Much of the despondency of the working class is as a direct result of the failure by the 1994 breakthrough to radically implement the Freedom Charter in full.

NUMSA is determined to campaign for the full and radical implementation of the Freedom Charter.

No one, we insist, must pretend that all is well in post-1994 South Africa, when millions of workers, especially young Black workers, cannot find work. Half our population lives substandard lives, surviving well below any decent poverty line.

The massive de-industrialisation we have suffered as a result of the reckless neoliberal capitalist policies post-1994, from GEAR [Growth, Employment and Redistribution macroeconomic plan] to the now repackaged, yet identical twin called the National Development Plan (NDP), will simply worsen our plight.

Given our natural wealth, we are convinced South Africa can become a developing and prospering country in which the majority of our people can be provided with meaningful and decent work, share the land, live safe and in peaceful environments. It is entirely possible, through knowledge production, to offer young and old free education from pre-school up to graduate level.

Cuba is a shining example of how health and education is the primary concern of the socialist state outshining by far the inferior education and health provided in existing capitalist societies.

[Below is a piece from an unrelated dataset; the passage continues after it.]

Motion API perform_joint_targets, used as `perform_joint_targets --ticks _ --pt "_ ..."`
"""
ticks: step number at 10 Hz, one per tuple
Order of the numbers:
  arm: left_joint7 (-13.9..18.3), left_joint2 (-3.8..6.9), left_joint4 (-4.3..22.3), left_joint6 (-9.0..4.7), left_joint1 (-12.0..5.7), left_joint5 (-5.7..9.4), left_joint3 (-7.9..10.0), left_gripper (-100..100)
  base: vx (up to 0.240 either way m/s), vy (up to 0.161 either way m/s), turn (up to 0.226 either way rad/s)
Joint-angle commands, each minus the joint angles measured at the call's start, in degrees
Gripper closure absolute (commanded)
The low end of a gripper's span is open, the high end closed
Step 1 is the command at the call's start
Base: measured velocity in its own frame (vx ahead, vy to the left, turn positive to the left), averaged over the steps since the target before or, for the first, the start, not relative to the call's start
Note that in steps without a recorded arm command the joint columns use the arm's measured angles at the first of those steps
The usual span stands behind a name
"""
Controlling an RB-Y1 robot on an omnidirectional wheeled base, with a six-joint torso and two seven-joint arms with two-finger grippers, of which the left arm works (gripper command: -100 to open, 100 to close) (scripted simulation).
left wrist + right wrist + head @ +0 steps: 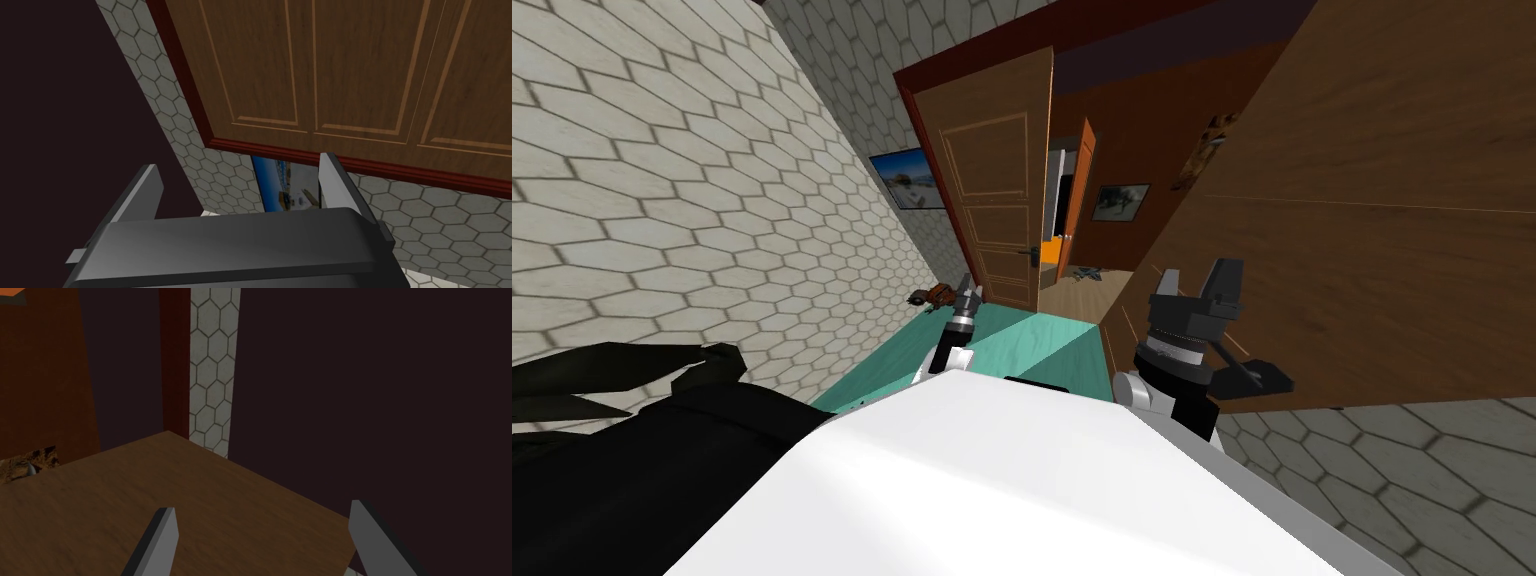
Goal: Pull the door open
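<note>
Geometry matters most here: the plain brown door (1362,220), which I take to be the one to pull, sits on my right side. Its broad face runs away from me alongside the right arm, angled out from the tiled wall (1412,490) behind it. The right tool (1197,275) is just beside that face, fingers spread wide with nothing between them. From the right wrist camera the wood lies flat under the fingers, with a corner of the door just past the tips. So the blades run along the face rather than across an edge, and there's nothing to pinch like that, imo. There's a dark lever-shaped bit (1257,375) down by the right wrist; can't tell if it's the door's handle or part of the arm. Left tool (968,292) is also wide and empty, aimed at a separate panelled door (992,190) straight ahead and well apart from it. Right arm is clearly the nearer one, and I'd guess it needs to turn toward an edge or handle before any pull works.
</note>
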Motion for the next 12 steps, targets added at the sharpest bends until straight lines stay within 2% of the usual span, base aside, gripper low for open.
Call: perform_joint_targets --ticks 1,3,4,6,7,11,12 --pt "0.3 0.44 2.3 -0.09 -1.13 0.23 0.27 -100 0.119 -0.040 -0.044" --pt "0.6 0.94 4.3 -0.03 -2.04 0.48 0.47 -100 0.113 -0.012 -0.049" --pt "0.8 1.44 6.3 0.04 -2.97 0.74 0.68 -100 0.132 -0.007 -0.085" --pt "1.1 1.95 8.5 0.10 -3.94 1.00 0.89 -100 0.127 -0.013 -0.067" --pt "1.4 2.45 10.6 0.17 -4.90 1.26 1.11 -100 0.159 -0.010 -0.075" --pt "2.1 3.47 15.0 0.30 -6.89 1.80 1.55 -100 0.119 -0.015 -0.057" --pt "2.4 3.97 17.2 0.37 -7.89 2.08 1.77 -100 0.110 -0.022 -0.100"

We are convinced that we can have a thriving rural population with sufficient food and a sustainable livelihood. We know that it is very possible to have the wealth of the country benefit all the people of South Africa. This is what the Freedom Charter demands and this is what the rulers since 1994 has abandoned to enrich a tiny minority at the expense of the majority.

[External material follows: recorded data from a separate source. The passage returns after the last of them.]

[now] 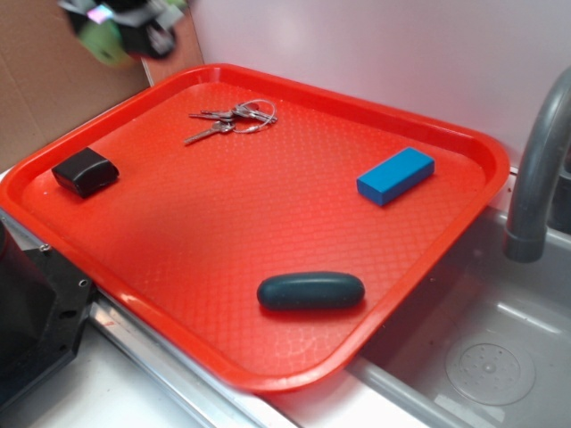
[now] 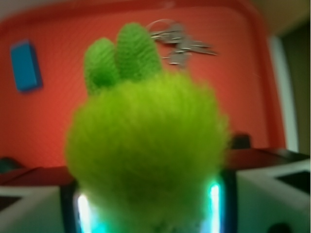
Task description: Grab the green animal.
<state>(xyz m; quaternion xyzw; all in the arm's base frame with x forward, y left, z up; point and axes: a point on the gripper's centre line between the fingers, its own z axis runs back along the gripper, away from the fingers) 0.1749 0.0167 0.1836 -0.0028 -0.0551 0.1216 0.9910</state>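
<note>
- green animal (image 2: 146,145): fuzzy yellow-green body, brighter green knitted parts
- tray (image 1: 446,241): bright red with a fine diamond-grid texture
- block (image 1: 395,175): solid blue
- oval object (image 1: 310,291): smooth dark teal
- small box (image 1: 85,171): plain black
- keys (image 1: 234,119): silvery metal
- faucet (image 1: 535,169): grey
- tool (image 1: 125,25): black with white, blurred

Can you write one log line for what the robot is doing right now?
pincer: shut on green animal | height: lifted above red tray | left on tray: keys
</note>
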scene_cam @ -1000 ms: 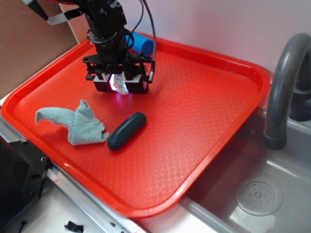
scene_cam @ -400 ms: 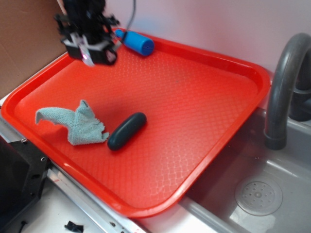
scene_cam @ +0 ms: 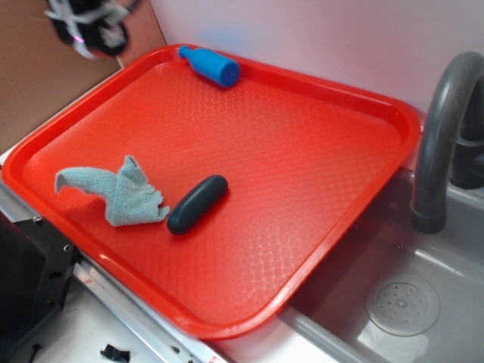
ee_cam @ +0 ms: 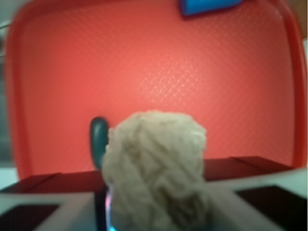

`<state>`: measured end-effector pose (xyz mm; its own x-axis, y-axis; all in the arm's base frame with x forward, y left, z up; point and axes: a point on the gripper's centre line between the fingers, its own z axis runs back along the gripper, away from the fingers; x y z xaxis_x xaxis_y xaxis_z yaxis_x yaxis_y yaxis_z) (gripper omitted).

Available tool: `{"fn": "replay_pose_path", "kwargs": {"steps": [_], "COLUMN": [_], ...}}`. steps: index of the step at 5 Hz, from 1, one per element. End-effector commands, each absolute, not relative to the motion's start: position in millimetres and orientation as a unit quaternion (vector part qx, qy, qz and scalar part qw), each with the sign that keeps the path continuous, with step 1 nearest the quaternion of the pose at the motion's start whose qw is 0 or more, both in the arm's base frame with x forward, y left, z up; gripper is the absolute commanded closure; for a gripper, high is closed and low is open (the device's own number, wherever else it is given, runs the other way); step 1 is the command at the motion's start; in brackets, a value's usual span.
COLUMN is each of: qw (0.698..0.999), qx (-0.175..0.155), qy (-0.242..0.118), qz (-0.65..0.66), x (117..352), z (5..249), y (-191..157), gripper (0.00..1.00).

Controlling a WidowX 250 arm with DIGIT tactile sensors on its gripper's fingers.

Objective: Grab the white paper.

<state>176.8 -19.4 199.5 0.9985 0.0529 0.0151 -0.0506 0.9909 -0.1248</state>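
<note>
In the wrist view the white paper [ee_cam: 155,159], a crumpled off-white wad, fills the space between the jaws of my gripper [ee_cam: 154,214], which is shut on it. It hangs high above the red tray [ee_cam: 192,86]. From the exterior view my gripper [scene_cam: 85,29] is a motion-blurred shape at the top left, over the tray's back-left corner. The wad itself is too blurred to make out there.
On the red tray [scene_cam: 302,151] lie a light-teal cloth [scene_cam: 121,193], a dark oblong object [scene_cam: 197,204] and, at the back rim, a blue bottle [scene_cam: 213,66]. To the right are a grey faucet [scene_cam: 442,136] and a sink with a drain [scene_cam: 402,306].
My gripper has risen from the tray's back-left area and swung up and left, carrying the paper with it. Cloth, dark object and bottle have not moved.
</note>
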Motion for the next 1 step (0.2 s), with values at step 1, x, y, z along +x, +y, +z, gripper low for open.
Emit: {"fn": "replay_pose_path", "kwargs": {"steps": [1], "qw": [0.998], "qx": [-0.031], "qy": [-0.035], "qz": [0.036], "x": [161.9], "z": [217.6], "y": [-11.6], "gripper": [1.00]}}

To achieve all this and more, South Africa must start and navigate its tough journey towards socialism.

The symposium will be held under the strategic theme “Building our own Movement for Socialism: Learning the Lessons First Hand”. The strategic objectives of the Symposium are:

Learn, first hand, from the experiences of different parties and movements globally, including in the global South, both historically and those currently leading the struggle to reconstruct Socialism;

Carefully study the historical formation and programs of working-class parties internationally;

Explore the different type of parties -– from mass workers' parties to vanguard parties, in taking cognisance that in the struggle for socialism, a number of organisational forms were thrown up as instruments of the working class to rise to the position of being the new ruling class;

Through the lessons from elsewhere, deepen our own understanding and work on building the NUMSA special national congress resolution on the Movement for Socialism towards the 2015 NUMSA International Conference on Socialism;

Build global solidarity and lasting alliances with trade unions, left political parties and social movements who share our passion and vision in advancing our struggle for a socialist South Africa and ultimately a socialist global order.

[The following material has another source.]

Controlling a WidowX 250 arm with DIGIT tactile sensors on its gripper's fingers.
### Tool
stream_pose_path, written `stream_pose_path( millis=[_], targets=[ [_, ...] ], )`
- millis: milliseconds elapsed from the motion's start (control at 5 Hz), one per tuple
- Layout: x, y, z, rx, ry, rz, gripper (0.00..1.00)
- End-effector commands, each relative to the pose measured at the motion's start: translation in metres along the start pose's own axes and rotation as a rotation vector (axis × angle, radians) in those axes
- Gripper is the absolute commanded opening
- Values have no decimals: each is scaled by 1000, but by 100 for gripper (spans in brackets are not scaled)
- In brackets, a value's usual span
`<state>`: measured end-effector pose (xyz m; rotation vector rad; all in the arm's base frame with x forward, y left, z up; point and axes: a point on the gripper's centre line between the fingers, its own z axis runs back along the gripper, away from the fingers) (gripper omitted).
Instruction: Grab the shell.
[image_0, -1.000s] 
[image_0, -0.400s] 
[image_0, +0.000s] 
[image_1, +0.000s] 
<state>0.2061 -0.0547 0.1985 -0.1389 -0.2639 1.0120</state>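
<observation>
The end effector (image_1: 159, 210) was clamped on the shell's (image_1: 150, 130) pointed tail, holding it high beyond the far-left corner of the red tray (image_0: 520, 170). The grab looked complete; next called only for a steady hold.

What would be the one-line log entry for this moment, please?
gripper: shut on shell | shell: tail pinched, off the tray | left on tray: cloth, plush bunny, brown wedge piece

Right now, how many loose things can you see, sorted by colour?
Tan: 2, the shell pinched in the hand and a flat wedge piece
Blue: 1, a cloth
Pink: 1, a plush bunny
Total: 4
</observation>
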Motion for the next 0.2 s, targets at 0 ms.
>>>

The December 2013 special national congress determined that a comprehensive report of our international study in exploring the Movement for Socialism must be submitted to the March 2015 NUMSA Central Committee. The roadmap to execute this resolution is as follows:

1. National political school on what is socialism, June 13-16, 2014;

2. Colloquium of Left political parties to talk about the formation and their political programs, August 8-10, 2014;

3. Public seminar with left political parties in provinces August 11-15, 2014;

4. International study tours, September-October 2014;

5. Writing up our experience of the study tours, November 2014;

6. National political school on experience of the study tours, December 13-16, 2014;

7. Writing up study tours and options for a Movement for Socialism, January 2015;

8. National conference on socialism, February 2015;

9. NUMSA Central Committee to fulfil the special national congress mandate, March 2015.

NUMSA’s president will officially open the symposium on August 7, 2014. A number of international and local speakers are expected to address the Symposium.